Stored data
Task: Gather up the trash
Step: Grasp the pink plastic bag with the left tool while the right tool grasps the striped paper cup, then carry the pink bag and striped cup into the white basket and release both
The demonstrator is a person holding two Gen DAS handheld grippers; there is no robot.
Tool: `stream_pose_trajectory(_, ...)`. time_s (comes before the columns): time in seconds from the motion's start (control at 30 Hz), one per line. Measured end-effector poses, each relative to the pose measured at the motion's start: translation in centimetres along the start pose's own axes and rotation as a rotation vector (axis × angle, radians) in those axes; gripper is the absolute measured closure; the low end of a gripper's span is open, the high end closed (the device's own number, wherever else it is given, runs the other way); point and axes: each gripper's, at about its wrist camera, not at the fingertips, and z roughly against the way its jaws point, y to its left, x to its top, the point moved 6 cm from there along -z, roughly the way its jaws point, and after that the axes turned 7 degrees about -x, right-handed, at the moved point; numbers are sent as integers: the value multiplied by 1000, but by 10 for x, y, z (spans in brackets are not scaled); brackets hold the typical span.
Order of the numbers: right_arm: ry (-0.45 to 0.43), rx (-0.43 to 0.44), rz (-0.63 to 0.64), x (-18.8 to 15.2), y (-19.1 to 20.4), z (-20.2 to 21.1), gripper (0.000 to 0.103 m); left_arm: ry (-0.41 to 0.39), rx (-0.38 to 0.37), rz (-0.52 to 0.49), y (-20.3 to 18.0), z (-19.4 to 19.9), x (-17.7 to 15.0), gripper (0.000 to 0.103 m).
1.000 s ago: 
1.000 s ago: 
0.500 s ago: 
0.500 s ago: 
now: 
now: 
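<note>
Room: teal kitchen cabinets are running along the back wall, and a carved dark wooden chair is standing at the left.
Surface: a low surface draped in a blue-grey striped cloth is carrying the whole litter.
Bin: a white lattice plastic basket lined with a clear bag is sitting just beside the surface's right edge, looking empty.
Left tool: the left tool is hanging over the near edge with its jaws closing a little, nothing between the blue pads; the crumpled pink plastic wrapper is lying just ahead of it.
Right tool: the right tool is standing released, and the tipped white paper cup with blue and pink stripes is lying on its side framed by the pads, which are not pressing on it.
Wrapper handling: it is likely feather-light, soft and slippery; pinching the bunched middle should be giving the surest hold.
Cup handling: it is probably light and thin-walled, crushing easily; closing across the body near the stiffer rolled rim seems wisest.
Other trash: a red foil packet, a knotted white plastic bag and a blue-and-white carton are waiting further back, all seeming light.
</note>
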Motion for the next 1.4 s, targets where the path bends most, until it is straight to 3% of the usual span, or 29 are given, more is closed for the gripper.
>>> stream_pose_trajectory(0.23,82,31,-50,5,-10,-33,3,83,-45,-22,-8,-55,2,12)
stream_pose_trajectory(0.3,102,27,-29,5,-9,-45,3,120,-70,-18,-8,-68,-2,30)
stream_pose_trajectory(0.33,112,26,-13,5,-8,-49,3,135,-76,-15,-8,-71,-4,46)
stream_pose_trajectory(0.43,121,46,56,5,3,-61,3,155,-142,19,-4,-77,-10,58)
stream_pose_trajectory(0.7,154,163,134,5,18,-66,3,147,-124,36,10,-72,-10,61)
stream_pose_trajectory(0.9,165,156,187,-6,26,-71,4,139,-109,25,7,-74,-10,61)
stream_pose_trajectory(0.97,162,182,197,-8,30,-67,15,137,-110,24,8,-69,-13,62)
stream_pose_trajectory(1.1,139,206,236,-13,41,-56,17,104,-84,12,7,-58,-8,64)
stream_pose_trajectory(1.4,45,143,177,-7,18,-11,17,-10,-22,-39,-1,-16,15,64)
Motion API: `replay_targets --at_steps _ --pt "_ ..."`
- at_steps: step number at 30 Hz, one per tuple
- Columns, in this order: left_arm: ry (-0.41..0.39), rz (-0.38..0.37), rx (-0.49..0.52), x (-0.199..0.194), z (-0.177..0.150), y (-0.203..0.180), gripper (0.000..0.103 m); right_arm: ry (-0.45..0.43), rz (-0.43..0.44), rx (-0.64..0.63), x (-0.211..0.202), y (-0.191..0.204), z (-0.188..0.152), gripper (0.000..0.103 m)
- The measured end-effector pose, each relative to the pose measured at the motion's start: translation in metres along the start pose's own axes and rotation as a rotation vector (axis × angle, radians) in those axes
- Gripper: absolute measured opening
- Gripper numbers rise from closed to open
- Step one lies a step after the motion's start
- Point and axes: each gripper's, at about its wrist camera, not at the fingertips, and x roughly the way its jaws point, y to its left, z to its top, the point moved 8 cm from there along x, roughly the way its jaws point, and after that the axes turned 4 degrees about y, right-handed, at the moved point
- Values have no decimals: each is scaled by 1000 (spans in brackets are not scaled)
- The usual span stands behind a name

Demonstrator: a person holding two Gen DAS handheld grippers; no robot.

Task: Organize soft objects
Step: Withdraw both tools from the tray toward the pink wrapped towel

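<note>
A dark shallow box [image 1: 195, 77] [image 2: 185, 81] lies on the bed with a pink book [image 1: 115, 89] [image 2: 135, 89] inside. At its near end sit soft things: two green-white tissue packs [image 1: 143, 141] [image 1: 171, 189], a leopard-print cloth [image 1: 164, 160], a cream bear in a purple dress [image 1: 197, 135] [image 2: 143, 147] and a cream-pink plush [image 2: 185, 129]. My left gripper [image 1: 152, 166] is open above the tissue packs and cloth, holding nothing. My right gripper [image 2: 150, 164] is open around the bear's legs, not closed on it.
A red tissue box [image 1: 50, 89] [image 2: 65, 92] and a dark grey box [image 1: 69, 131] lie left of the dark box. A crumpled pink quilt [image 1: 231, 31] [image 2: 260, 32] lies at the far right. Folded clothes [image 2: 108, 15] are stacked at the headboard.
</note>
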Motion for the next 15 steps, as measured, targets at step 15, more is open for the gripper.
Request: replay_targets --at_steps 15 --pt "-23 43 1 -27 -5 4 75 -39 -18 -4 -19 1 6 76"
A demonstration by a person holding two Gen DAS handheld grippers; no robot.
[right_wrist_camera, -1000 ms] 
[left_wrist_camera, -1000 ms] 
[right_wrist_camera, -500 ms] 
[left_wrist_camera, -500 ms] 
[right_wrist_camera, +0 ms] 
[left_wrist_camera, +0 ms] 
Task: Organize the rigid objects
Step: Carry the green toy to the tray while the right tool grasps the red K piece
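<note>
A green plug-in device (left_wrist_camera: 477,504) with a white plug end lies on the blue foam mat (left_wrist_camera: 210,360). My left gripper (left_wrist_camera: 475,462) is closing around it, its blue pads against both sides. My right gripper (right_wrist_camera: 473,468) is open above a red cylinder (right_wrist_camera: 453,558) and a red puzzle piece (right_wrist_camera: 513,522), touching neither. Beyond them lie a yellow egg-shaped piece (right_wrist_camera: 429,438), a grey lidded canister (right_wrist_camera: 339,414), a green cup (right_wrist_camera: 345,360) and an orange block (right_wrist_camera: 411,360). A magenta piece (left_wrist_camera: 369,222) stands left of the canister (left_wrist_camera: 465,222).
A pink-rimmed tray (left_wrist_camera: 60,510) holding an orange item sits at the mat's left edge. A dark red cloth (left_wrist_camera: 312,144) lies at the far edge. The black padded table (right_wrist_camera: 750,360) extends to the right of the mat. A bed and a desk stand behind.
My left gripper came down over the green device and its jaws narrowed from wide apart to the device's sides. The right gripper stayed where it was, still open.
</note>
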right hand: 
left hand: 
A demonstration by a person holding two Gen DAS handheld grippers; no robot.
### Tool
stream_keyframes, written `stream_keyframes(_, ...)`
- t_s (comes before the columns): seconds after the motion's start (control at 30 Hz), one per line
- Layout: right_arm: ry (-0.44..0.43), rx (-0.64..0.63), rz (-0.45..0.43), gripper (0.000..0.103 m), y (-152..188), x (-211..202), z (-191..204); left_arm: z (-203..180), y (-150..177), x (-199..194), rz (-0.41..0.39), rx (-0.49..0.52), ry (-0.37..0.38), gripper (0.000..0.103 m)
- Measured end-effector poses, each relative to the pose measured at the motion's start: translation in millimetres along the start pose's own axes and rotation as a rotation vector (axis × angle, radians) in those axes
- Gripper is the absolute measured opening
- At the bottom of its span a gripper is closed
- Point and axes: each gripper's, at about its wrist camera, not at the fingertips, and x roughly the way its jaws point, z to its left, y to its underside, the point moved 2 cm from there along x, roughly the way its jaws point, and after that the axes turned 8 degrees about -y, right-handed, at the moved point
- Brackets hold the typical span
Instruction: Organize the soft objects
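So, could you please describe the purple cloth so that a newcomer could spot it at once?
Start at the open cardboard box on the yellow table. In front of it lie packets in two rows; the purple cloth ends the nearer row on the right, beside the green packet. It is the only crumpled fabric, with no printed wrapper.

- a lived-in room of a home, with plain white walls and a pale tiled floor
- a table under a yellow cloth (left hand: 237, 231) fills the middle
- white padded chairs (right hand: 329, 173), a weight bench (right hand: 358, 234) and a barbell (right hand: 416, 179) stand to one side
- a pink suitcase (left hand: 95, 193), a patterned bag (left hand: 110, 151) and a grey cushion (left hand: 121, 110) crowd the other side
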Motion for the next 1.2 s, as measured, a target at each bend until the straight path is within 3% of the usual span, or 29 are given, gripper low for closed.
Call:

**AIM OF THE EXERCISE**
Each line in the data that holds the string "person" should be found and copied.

**OUTPUT OF THE TASK**
The demonstrator is a person holding two Gen DAS handheld grippers; there is no robot.
Demonstrator: a person holding two Gen DAS handheld grippers; no robot.
A demonstration by a person holding two Gen DAS handheld grippers; no robot.
A demonstration by a person holding two Gen DAS handheld grippers; no robot.

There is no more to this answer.